Dans un autre passage de sa lecture, François a rappelé que “la justice sociale est une expression créée par l'Église” et qu'elle “est inséparable de la compassion”. “Dieu a trois attributs : proximité, miséricorde et compassion. Si nous croyons faire une chose sociale, nous devons aller avec ces attributs”, a-t-il dit. “La compassion signifie souffrir avec l'autre, éprouver son sentiment. C'est un mot magnifique. La compassion ne consiste pas à donner de l'aumône, (...) mais à nous rendre proches les uns des autres”, a-t-il souligné.
“Élevons toujours celui qui est tombé. À tous : bons ou mauvais, avec mérite ou sans mérite. Que personne ne reste à terre, s'il vous plaît... Et il y a tant de gens à terre... Tant de personnes qui n'ont pas à manger, qui ont perdu leur maison, qui ont perdu leur travail, ou qui n'ont pas eu la capacité d'avancer. Là, regardons de haut en bas, pour le relever !”, a-t-il soutenu, citant le travail réalisé par une école de Timor Oriental avec les sans-abri et les personnes sans toit. “Sans amour, cela ne s'entend pas”, a-t-il exprimé.
“Vous, les plus humbles, les exploités, les pauvres et les exclus, pouvez et faites beaucoup. L'avenir de l'humanité est entre vos mains. Je vous invite à construire une alternative humaine à la mondialisation excluante. Ne vous reculez pas”, a-t-il conclu.
Contre les jeux en ligne et un avertissement concernant l'IA
Vers la fin de son discours, François a pris quelques minutes pour avertir sur le narcotrafic et le crime organisé, mais aussi sur des sujets technologiques comme les jeux en ligne et l'intelligence artificielle.

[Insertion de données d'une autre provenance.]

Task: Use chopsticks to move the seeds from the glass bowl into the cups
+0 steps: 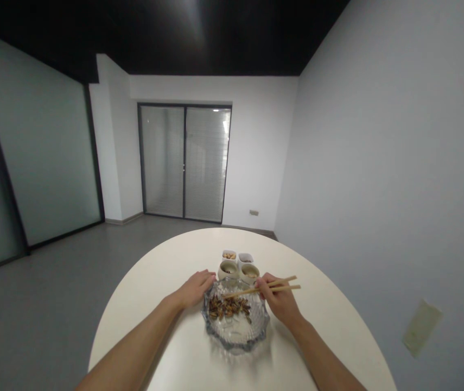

De son point de vue, il a critiqué la direction sportive pour avoir promu les casinos en ligne : “Cela me rend triste de voir que les matchs de football et les stars du sport promeuvent des plateformes de paris”.
“Ce n'est pas un jeu, c'est une addiction”, a considéré le pape, qui a ensuite ajouté : “C'est mettre la main dans la poche des gens, surtout des travailleurs et des pauvres. Cela détruit des familles entières”.
De plus, le Souverain Pontife a demandé aux dirigeants sociaux présents de communiquer les risques que cette nouvelle pratique entraîne. “Parlez des maladies mentales, de la désespérance, des suicides que cela cause dans chaque maison lorsqu'il y a un casino via le téléphone portable”.
En outre, François a assuré que les sites de jeux en ligne sont “une des choses mauvaises que la technologie apporte”, bien qu'il ait ensuite admis que, d'un autre côté, ce développement “fait beaucoup de bien”. “Il faut chercher un équilibre, on ne peut pas laisser cela à la logique du profit”, a-t-il exprimé.
Dans cette perspective, le plus haut représentant de l'Église catholique a exigé des leaders du secteur qu'ils “soient respectueux des pays où ils opèrent et soient responsables de ce qui se passe sur les plateformes qu'ils contrôlent”. Dans ce rôle, il a exhorté “à éviter la propagation de la haine”. “Ils ont aussi l'obligation d'éviter que les réseaux soient utilisés pour diffuser le jeu pathologique, la pornographie infantile ou faciliter le crime organisé”. Et il les a incités : “Un petit conseil, payez des impôts”.